You may nominate up to five noteworthy Americans, from any walk of life, describing each in no more than three words. Naturalized (but not honorary) U.S. citizens are eligible for nomination, even if they were more famous for things done as citizens of another country. To avoid contemporary political disputes, your nominees must have been dead at least ten years, consistent with the U.S. Postal Service’s rule in issuing commemorative stamps.
Nominations will close at noon EST a week from today, Sun. Feb. 7. After the deadline, I’ll arrange the nominees alphabetically and we’ll vote them out much as we did in the President Elimination game.
George Washington: president, statesman, general.
Abraham Lincoln: president, emancipator, writer.
Martin Luther King Jr.: preacher, orator, humanitarian.
Eleanor Roosevelt: Reformer, writer, advocate.

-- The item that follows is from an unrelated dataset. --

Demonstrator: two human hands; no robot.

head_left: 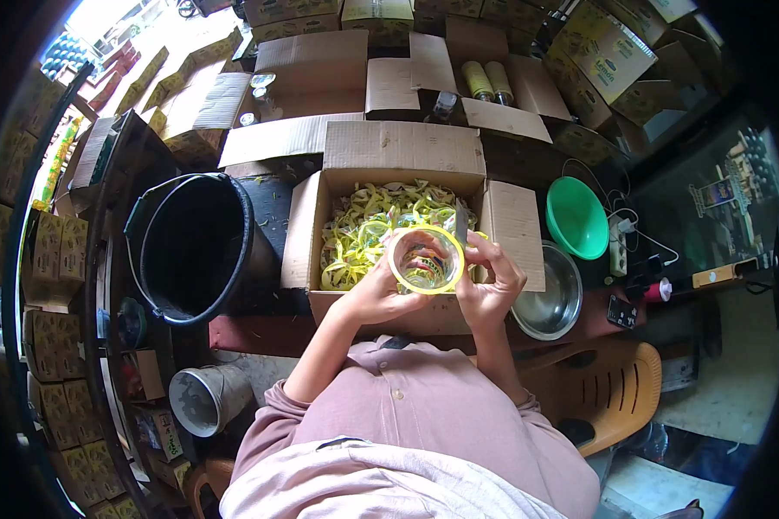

Alexander Hamilton: Financier, economist, statesman.
LOL–thanks. Too bad about the “recently deceased” thing. My original draft included anthropologist Clifford Geertz, who I’d wager is the most influential American figure in the humanities and the “softer”/more rhetorical social sciences over the last 40 years. It would be interesting to see how long he lasted.
ETA: I’ll have a hard enough time defending Roger Williams.
Einstein’s already been nominated, and I’m not sure I’d say any of these are greater than him, but for the sake of getting more scientists out there:
Richard Feynman: Physicist, Renaissance man
George Washington Carver: Agricultural botanist
Benjamin Franklin: Scientist, statesman, inventor
Kurt Gödel: Mathematician-- Incompleteness theorem
Carl Sagan: Astronomer, popularizer
Actually, come to think of it, if it comes down to Einstein vs. Franklin, I’d be hard-pressed to choose between them.
Theodore Roosevelt, the man that put the US on the World Stage and lived life like no other.
As so many I would pick were already nominated I will add:
John Adams: Not a great president but up there with Ben Franklin and George Washington as one of the most important fathers of the country and a better man that either of them. Anti-slavery from the word go and even in favor of women suffrage when nearly no one else was. A real driver for the revolution and the man who maneuvered congress to pick George Washington as our leading General.
Rosa Parks as she prove that one person can change the world.
J.P. Morgan**: Once the most powerful man in America and used his vast power and wealth to help the country and stop multiple panics. Nowhere near the negatives that most of those early fortune builders had and not a Robber Baron.
Robert Heinlein as our greatest Science Fiction Writer and the man credited with really pushing the space program the most.